Herpes simplex virus requires VP11/12 to induce phosphorylation of the activation loop tyrosine (Y394) of the Src family kinase Lck in T lymphocytes

Herpes simplex virus (HSV) tegument proteins are released into the cytoplasm during viral entry and hence are among the first viral proteins encountered by an infected cell. Despite the implied importance of these proteins in the evasion of host defenses, the function of some, like virion protein 11/12 (VP11/12), have not been clearly defined. Previously, we reported that VP11/12 is strongly tyrosine phosphorylated during the infection of lymphocytes but not in fibroblasts or an epithelial cell line (G. Zahariadis, M. J. Wagner, R. C. Doepker, J. M. Maciejko, C. M. Crider, K. R. Jerome, and J. R. Smiley, J. Virol. 82:6098-6108, 2008).
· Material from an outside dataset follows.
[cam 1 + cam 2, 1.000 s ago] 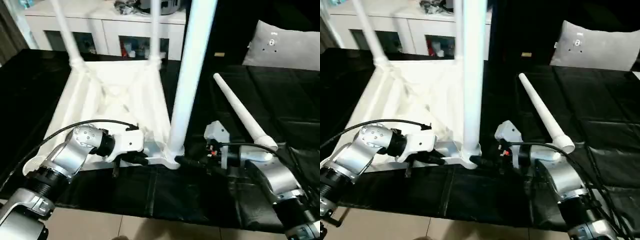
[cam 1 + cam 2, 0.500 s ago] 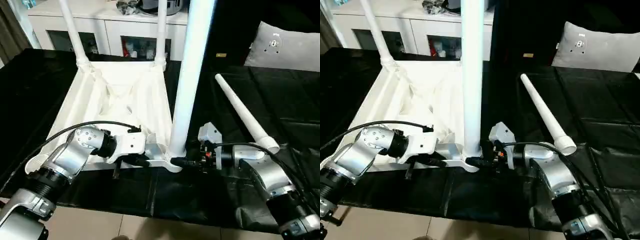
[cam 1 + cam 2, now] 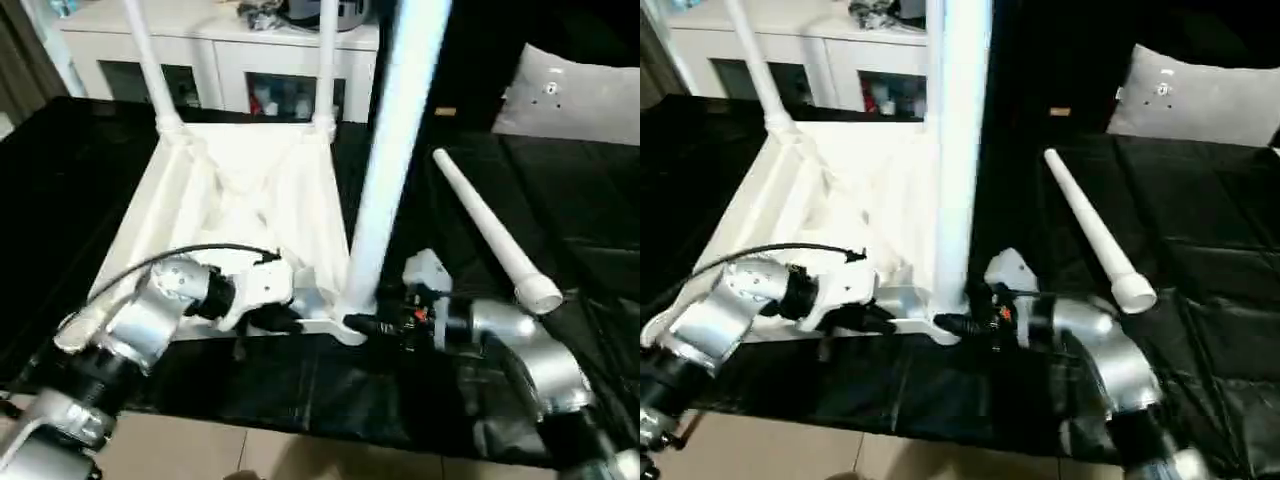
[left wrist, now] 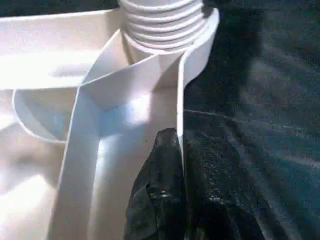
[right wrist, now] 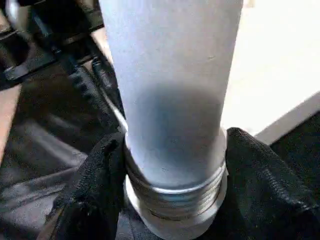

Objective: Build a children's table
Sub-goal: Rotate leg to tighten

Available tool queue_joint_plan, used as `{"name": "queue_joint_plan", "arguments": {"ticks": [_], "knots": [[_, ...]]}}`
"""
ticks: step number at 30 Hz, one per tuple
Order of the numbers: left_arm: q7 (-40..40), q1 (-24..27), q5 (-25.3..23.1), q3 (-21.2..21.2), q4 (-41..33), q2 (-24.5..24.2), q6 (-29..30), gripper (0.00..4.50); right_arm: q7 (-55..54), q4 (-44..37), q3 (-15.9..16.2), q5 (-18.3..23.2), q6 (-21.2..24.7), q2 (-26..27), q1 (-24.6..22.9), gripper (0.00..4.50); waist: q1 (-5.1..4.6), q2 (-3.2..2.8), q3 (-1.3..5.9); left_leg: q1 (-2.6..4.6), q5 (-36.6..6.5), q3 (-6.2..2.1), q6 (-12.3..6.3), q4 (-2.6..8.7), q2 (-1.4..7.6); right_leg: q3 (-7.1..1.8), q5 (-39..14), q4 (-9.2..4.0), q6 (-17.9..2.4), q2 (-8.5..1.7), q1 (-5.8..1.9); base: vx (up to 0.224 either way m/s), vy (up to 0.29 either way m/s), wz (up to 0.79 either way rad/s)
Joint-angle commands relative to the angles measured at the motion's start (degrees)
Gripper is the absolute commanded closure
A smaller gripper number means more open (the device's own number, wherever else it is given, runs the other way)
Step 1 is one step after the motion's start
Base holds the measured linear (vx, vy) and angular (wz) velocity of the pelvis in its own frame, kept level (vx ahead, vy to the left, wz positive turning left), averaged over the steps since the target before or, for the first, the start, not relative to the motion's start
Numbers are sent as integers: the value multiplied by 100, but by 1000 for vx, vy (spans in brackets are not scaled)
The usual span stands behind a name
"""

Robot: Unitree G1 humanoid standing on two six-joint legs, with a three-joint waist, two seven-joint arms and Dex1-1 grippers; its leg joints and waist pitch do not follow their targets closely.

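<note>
The white tabletop (image 3: pixel 240 180) lies upside down on black cloth. Two legs (image 3: pixel 145 60) (image 3: pixel 327 60) stand in its far corner sockets. A third leg (image 3: pixel 385 170) stands upright in the near right socket, its threaded base (image 5: pixel 172 200) showing. My right gripper (image 3: pixel 365 325) is shut on this leg's base, one black finger (image 5: pixel 95 185) on each side. My left gripper (image 3: pixel 290 320) is shut on the tabletop's near rim (image 4: pixel 180 100), just left of that socket. A fourth leg (image 3: pixel 490 240) lies loose on the cloth to the right.
A grey-white pillow-like bag (image 3: pixel 575 90) rests at the back right. A white cabinet (image 3: pixel 230 50) stands behind the tabletop. The black cloth ends near the front, where pale floor (image 3: pixel 200 450) shows.
My right gripper has moved in to the upright leg's base and narrowed around it. The left gripper keeps its hold on the rim. The camera has shifted a little.
</note>
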State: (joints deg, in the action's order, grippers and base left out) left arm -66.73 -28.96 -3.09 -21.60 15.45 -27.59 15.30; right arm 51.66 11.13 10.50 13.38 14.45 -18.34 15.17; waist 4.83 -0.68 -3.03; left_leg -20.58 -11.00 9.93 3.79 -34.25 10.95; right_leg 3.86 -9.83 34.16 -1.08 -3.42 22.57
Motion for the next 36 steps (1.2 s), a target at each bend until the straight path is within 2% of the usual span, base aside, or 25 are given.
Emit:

We also showed that tyrosine phosphorylation depends in part on the activity of the lymphocyte-specific Src family kinase (SFK) Lck in Jurkat T cells. These data suggested that VP11/12 is a substrate of Lck and that Lck is activated during HSV infection. Here, we show that HSV infection markedly increases the fraction of Lck phosphorylated on its activation loop tyrosine (Y394), a feature characteristic of activated Lck. A previous report implicated the immediate-early protein ICP0 and the viral serine/threonine kinases US3 and UL13 in the induction of a similar activated phenotype of SFKs other than Lck in fibroblasts and suggested that ICP0 interacts directly with SFKs through their SH3 domain. However, we were unable to detect an interaction between ICP0 and Lck in T lymphocytes, and we show that ICP0, US3, and UL13 are not strictly required for Lck activation. In contrast, VP11/12 interacted with Lck or Lck signaling complexes and was strictly required for Lck activation during HSV infection. Thus, VP11/12 likely modulates host cell signaling pathways for the benefit of the virus.